(Bloomberg) -- The potential acquirers of Macy’s Inc. probably aren’t interested in trying to arrest the storied department-store operator’s decadeslong decline. Instead, analysts say the investors are likely eager to buy its real estate assets and potentially spin off its higher-end Bloomingdale’s and Bluemercury chains.

“There’s way easier places to make money than buying a midtier department store,” said Joel Bines, the former head of Alix Partners’ global retail practice who now advises retail companies’ boards. “Why would you want the brain damage of trying to make money in this space?”

Arkhouse Management and Brigade Capital Management have offered $21 a share to take the department store operator private, Bloomberg News has reported, citing people with knowledge of the matter. The potential buyers are likely interested in selling at least some of Macy’s real estate assets, Bines and other analysts said, as well as the upscale Bloomingdale’s, which has reported year-over-year sales declines that have been less steep than those at the mass-market Macy’s chain.

Another spinoff target could be Macy’s Bluemercury beauty business, which it bought in 2015. The chain has reported year-over-year revenue growth in recent quarters as sales of beauty products have remained resilient in the US.

Representatives of Macy’s, Arkhouse and Brigade declined to comment.

If the two investors were able to improve the fortunes of Macy’s, then that would be additional profit for them. “And if there’s no turnaround, it’s still a good deal for them,” Bines said.

Asset Valuations

Bloomberg Intelligence analyst Mary Ross Gilbert estimates that Macy’s real estate assets in the US, including its flagship in Manhattan’s Herald Square, could be worth $8 billion. Arkhouse and Brigade Capital’s offer values Macy’s around $8.5 billion, including debt, which shows they might not assign much value to the retail holdings.

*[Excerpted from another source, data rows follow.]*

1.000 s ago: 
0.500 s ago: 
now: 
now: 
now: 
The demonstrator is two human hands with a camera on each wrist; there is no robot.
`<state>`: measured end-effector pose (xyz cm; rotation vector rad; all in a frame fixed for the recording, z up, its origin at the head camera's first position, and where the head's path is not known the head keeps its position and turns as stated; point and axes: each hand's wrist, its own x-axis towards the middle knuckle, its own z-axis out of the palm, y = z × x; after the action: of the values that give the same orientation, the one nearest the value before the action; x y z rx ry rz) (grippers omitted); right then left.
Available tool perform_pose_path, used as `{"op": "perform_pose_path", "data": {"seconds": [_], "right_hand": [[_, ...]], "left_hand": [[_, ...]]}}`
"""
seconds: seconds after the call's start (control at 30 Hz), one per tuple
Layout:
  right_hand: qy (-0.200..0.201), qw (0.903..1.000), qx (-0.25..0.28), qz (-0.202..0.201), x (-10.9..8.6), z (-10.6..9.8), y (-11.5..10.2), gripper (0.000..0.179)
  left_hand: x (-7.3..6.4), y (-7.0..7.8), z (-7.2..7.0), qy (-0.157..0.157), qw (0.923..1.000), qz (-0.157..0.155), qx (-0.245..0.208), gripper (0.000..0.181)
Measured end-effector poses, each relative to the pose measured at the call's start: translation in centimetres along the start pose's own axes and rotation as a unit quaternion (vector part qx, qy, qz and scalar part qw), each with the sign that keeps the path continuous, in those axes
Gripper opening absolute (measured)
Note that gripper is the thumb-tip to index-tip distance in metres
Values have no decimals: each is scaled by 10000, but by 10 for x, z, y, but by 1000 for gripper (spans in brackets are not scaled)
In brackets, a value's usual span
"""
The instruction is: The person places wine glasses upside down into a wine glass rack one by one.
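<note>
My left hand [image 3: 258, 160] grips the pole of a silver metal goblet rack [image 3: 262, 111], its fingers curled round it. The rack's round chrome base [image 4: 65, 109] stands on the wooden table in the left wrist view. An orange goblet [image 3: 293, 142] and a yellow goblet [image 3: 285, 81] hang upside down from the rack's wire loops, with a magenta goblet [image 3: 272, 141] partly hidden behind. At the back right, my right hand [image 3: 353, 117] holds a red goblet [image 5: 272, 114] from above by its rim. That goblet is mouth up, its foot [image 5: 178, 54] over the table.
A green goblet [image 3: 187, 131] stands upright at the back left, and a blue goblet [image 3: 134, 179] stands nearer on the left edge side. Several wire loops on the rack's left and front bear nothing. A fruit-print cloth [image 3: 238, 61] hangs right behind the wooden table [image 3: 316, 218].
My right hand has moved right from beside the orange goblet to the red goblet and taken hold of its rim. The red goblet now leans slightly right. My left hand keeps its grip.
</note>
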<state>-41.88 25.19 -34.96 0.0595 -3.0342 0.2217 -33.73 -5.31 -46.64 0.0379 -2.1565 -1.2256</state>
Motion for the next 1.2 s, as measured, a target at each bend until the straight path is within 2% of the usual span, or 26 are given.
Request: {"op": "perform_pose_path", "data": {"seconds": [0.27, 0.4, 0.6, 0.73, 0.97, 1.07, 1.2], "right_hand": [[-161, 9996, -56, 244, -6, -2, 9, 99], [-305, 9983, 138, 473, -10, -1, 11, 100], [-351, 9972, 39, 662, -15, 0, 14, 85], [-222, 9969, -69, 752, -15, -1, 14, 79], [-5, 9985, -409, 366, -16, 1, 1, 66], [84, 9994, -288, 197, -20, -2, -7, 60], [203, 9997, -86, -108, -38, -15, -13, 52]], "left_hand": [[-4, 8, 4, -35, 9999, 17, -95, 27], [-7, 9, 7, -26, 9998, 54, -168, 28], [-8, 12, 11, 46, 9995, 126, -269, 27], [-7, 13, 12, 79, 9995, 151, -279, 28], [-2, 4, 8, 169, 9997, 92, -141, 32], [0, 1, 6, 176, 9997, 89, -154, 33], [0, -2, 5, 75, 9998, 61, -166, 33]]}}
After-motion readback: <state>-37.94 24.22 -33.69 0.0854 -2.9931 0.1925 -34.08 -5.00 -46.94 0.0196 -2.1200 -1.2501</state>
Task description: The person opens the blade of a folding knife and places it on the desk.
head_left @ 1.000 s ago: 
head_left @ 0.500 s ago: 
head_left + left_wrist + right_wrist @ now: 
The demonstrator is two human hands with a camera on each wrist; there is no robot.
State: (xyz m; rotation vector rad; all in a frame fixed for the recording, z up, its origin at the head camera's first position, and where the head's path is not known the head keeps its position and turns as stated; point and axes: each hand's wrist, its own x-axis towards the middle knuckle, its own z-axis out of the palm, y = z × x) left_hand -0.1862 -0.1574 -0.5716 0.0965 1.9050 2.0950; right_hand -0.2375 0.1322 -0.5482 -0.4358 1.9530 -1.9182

She values the Herald Square store alone at $2 billion, noting that the valuation “might be low given a major development underway that includes a new office tower.” 

Macy’s potential exit from some of its real estate holdings could be an outright sale of stores or a sale-and-leaseback plan, in which the buyers would structure the business so that Macy’s would rent the buildings it had previously owned.

“As a going concern, Macy’s is not that interesting,” said Milton Pedraza, head of the Luxury Institute, a consulting firm. “As a real estate play, it is.”

Under Chief Executive Officer Jeff Gennette, Macy’s already sold off some of its real estate assets between 2015 to 2016, noted Citi analyst Paul Lejuez, including stores in Brooklyn for $270 million, San Francisco for $270 million and Minneapolis for $59 million. The department-store chain operates around 600 stores, of which it owns about half. “As a private company, management might be more willing to make the decision to close additional locations,” Lejuez wrote in a research note.

The potential acquirers would still need to line up financing, a hurdle given that the cost of debt has risen. Attempts at takeovers in recent years, including of Kohl’s Corp. and Nordstrom Inc., have failed, an indication of the uphill battle facing Macy’s suitors. “But we believe this instance has the potential to be more credible if financing is indeed lined up,” TD Cowen analyst Oliver Chen wrote in a research report. 

He pointed out that the Wall Street Journal, which first reported the news, said the investor group was willing to raise its offer and that an investment bank has provided a letter of support to raise funding.

--With assistance from Olivia Rockeman.